Data excerpts
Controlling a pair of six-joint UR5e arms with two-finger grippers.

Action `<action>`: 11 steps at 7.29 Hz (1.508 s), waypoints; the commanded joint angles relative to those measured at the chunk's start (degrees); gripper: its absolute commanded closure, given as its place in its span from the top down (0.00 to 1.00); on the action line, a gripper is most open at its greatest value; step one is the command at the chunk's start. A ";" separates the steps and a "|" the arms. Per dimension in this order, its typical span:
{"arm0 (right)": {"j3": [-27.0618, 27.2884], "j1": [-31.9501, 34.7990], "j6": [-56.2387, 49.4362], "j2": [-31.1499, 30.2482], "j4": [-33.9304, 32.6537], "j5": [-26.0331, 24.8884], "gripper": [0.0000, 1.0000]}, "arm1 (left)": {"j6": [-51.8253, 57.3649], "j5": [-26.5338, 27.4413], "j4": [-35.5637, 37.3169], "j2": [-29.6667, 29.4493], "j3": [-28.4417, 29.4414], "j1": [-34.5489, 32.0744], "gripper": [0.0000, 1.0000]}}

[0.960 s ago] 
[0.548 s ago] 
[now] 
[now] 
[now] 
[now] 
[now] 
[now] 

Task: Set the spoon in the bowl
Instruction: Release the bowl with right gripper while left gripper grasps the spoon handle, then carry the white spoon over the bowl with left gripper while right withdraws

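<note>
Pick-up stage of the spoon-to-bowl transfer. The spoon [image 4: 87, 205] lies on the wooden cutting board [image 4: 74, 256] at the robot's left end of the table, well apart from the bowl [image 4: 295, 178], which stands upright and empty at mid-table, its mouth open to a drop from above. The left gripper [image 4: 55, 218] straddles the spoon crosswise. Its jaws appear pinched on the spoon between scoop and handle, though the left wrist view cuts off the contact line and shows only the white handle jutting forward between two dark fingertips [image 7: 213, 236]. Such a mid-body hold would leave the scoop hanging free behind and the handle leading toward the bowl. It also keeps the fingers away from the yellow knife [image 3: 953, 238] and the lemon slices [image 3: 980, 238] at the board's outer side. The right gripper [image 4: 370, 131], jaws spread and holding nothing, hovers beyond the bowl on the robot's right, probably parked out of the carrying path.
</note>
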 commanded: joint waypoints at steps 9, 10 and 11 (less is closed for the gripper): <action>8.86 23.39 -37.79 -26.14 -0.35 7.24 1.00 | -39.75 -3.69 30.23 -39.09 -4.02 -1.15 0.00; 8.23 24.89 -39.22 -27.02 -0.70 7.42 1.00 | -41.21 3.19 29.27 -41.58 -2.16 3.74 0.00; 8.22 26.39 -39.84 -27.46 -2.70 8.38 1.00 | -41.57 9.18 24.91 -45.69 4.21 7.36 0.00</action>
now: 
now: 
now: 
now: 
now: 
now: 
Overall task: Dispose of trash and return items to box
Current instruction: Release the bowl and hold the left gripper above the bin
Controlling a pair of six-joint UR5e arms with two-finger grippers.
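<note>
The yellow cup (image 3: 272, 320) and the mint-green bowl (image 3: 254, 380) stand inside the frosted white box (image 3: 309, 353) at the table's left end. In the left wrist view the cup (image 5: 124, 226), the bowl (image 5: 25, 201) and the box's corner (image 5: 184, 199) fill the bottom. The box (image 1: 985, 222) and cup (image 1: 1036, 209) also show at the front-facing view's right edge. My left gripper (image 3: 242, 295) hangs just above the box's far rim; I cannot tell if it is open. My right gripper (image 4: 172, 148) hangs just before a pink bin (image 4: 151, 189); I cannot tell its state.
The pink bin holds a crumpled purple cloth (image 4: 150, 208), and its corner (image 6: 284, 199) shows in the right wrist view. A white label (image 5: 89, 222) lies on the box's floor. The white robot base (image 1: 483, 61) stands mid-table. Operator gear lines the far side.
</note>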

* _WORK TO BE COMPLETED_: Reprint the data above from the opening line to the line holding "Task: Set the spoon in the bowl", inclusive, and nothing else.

* _SOLVED EXERCISE_:
Controlling a pair of six-joint UR5e arms with two-finger grippers.

Action `<action>`: 11 steps at 7.29 Hz (1.508 s), waypoints; the commanded joint angles relative to those measured at the chunk's start (degrees); gripper: its absolute commanded closure, given as its place in its span from the top down (0.00 to 1.00); on the action line, a gripper is most open at its greatest value; step one is the command at the chunk's start. A ";" separates the steps and a "|" the arms. Per dimension in this order, its typical span:
{"arm0 (right)": {"j3": [-27.0618, 27.2884], "j1": [-31.9501, 34.7990], "j6": [-56.2387, 49.4362], "j2": [-31.1499, 30.2482], "j4": [-33.9304, 32.6537], "j5": [-26.0331, 24.8884], "gripper": [0.0000, 1.0000]}, "arm1 (left)": {"j6": [-51.8253, 57.3649], "j5": [-26.5338, 27.4413], "j4": [-35.5637, 37.3169], "j2": [-29.6667, 29.4493], "j3": [-28.4417, 29.4414], "j1": [-34.5489, 32.0744], "gripper": [0.0000, 1.0000]}}

[0.960 s ago] 
[0.548 s ago] 
[now] 
[now] 
[now] 
[now] 
[now] 
[now] 

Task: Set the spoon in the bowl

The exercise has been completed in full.